> Records supplied:
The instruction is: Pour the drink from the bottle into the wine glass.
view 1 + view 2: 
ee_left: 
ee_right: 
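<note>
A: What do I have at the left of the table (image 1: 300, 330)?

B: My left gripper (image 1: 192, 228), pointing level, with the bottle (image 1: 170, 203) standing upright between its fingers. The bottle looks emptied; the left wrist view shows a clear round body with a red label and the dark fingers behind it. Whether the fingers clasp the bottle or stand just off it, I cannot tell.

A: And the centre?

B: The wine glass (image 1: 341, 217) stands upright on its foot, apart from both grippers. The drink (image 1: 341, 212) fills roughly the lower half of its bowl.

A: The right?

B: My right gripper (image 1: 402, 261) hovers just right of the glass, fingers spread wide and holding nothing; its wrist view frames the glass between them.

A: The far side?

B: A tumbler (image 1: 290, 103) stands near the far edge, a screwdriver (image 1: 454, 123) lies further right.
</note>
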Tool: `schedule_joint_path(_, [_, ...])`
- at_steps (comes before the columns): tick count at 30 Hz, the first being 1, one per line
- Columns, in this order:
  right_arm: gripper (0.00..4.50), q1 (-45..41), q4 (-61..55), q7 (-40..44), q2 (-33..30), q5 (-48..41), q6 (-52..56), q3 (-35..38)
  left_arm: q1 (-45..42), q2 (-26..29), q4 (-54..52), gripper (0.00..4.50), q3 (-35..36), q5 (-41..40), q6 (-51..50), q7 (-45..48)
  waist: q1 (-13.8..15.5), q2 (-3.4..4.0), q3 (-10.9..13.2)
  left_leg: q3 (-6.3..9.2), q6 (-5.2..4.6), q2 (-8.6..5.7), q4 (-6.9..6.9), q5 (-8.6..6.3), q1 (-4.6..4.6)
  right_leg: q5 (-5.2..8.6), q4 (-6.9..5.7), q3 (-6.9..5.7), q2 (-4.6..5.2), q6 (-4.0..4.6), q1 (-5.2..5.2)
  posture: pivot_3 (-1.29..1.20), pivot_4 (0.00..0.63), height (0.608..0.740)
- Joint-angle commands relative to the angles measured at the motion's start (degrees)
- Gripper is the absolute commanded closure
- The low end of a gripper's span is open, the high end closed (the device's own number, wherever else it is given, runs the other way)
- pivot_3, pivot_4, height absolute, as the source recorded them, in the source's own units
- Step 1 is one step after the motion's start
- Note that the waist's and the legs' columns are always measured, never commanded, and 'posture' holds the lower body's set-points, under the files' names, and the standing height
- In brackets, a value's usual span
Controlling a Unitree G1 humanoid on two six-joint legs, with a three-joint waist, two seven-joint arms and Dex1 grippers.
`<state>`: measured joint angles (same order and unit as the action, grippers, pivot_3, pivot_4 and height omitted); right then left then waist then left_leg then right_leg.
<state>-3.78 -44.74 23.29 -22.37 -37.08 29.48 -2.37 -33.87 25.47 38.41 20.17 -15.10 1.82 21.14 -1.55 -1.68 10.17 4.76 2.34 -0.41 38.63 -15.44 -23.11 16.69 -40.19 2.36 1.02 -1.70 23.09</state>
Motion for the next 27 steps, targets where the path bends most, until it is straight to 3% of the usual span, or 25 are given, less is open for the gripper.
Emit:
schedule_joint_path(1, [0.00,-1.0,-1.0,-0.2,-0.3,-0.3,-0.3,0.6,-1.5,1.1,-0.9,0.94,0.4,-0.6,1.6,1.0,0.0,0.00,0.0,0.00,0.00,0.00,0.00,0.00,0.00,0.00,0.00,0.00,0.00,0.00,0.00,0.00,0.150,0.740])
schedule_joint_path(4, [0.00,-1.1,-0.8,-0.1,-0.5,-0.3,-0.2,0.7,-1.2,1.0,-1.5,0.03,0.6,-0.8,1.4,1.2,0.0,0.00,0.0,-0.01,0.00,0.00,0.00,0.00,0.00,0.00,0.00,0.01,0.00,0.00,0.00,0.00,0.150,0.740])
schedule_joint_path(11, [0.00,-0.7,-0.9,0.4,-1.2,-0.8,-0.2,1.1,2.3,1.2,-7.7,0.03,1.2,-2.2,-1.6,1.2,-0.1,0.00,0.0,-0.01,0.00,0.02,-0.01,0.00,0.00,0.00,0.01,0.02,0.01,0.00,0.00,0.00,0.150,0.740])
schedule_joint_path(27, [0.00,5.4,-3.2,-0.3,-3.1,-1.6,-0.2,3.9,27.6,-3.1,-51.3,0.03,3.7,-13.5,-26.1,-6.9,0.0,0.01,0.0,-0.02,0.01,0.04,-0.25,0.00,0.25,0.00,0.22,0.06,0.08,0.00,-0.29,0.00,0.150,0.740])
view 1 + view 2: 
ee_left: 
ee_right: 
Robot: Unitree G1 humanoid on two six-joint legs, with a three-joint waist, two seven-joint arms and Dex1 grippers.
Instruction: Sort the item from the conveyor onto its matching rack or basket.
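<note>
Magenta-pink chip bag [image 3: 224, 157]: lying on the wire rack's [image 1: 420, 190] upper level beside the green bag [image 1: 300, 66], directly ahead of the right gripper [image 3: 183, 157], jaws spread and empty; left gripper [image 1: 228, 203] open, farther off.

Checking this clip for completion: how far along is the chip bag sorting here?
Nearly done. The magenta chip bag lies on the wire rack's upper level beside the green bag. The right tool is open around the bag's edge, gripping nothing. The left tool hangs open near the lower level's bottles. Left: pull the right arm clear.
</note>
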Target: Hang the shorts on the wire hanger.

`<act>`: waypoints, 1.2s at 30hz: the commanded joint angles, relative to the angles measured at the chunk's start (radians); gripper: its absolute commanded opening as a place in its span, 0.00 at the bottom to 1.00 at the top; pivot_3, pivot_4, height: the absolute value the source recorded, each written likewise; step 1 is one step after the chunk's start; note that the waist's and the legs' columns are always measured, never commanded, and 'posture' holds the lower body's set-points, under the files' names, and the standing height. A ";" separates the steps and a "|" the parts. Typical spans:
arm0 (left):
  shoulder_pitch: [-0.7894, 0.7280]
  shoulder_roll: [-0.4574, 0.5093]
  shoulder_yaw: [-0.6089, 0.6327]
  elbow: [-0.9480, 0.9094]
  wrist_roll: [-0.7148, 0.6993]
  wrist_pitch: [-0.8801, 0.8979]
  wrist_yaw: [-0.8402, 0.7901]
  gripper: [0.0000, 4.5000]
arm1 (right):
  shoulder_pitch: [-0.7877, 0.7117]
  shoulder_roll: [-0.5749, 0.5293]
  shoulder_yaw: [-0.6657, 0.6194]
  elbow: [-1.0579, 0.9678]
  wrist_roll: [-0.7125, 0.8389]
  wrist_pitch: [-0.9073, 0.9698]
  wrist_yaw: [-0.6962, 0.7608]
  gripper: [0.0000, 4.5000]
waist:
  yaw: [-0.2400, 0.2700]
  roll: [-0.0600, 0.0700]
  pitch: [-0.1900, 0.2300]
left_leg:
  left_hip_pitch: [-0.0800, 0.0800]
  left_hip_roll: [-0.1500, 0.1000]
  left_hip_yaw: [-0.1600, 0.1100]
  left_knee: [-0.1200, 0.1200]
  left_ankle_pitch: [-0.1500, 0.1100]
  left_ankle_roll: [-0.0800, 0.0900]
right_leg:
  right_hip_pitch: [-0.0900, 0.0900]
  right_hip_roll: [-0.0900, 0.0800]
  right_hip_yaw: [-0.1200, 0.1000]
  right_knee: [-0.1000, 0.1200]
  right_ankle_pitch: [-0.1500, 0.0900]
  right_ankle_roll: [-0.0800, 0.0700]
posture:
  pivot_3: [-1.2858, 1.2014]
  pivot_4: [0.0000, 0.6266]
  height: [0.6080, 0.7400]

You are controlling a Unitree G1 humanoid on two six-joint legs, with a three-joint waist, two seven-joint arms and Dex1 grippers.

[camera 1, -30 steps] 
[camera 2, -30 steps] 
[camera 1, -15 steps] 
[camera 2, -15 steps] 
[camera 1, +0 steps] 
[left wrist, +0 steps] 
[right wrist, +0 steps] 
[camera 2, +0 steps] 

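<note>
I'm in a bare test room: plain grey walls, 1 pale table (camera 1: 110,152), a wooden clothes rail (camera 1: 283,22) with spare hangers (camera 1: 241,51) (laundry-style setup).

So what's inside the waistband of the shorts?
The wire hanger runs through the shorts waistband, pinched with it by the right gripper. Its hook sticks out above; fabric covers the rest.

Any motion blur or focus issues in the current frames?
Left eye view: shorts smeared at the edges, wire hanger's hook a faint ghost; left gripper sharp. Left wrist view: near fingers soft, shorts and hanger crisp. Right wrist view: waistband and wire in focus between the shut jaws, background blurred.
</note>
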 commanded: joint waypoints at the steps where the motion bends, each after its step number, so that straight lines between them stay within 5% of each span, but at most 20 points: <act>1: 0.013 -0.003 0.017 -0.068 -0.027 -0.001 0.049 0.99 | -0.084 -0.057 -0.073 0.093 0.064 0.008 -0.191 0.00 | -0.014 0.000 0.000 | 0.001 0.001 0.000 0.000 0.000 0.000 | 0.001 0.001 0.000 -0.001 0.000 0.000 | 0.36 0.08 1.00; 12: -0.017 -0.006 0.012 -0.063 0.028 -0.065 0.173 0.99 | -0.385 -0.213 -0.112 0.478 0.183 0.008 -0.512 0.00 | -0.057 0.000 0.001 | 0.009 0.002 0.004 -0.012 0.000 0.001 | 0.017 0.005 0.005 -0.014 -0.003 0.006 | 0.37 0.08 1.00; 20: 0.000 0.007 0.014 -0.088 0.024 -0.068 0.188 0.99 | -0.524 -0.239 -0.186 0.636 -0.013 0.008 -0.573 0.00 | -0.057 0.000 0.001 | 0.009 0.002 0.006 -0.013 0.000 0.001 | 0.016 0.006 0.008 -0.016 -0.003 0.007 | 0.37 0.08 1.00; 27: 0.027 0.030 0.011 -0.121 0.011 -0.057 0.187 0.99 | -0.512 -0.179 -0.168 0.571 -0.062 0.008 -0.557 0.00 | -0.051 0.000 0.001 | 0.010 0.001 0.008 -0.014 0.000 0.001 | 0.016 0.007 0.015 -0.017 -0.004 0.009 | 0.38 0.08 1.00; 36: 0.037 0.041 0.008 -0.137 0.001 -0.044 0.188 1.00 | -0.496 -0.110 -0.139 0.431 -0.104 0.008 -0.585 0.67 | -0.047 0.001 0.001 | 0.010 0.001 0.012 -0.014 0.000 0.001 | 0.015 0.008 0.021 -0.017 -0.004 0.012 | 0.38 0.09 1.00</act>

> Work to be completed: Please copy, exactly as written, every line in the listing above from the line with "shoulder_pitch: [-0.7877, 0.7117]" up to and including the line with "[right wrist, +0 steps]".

> Task response:
  shoulder_pitch: [-0.7877, 0.7117]
  shoulder_roll: [-0.5749, 0.5293]
  shoulder_yaw: [-0.6657, 0.6194]
  elbow: [-1.0579, 0.9678]
  wrist_roll: [-0.7125, 0.8389]
  wrist_pitch: [-0.9073, 0.9698]
  wrist_yaw: [-0.6962, 0.7608]
  gripper: [0.0000, 4.5000]
waist:
  yaw: [-0.2400, 0.2700]
  roll: [-0.0600, 0.0700]
  pitch: [-0.1900, 0.2300]
left_leg:
  left_hip_pitch: [-0.0800, 0.0800]
  left_hip_roll: [-0.1500, 0.1000]
  left_hip_yaw: [-0.1600, 0.1100]
  left_knee: [-0.1200, 0.1200]
  left_ankle_pitch: [-0.1500, 0.1100]
  left_ankle_roll: [-0.0800, 0.0900]
right_leg:
  right_hip_pitch: [-0.0900, 0.0900]
  right_hip_roll: [-0.0900, 0.0800]
  right_hip_yaw: [-0.1200, 0.1000]
  right_knee: [-0.1000, 0.1200]
  right_ankle_pitch: [-0.1500, 0.0900]
  right_ankle_roll: [-0.0800, 0.0700]
posture:
  pivot_3: [-1.2858, 1.2014]
  pivot_4: [0.0000, 0.6266]
  height: [0.6080, 0.7400]

You are controlling a Unitree G1 humanoid on two six-joint legs, with a three-joint waist, two seven-joint arms and Dex1 grippers.

[camera 1, -30 steps] 
[camera 2, -30 steps] 
[camera 1, -15 steps] 
[camera 2, -15 steps] 
[camera 1, +0 steps] 
[left wrist, +0 steps] 
[right wrist, +0 steps] 

The given answer completes the exercise.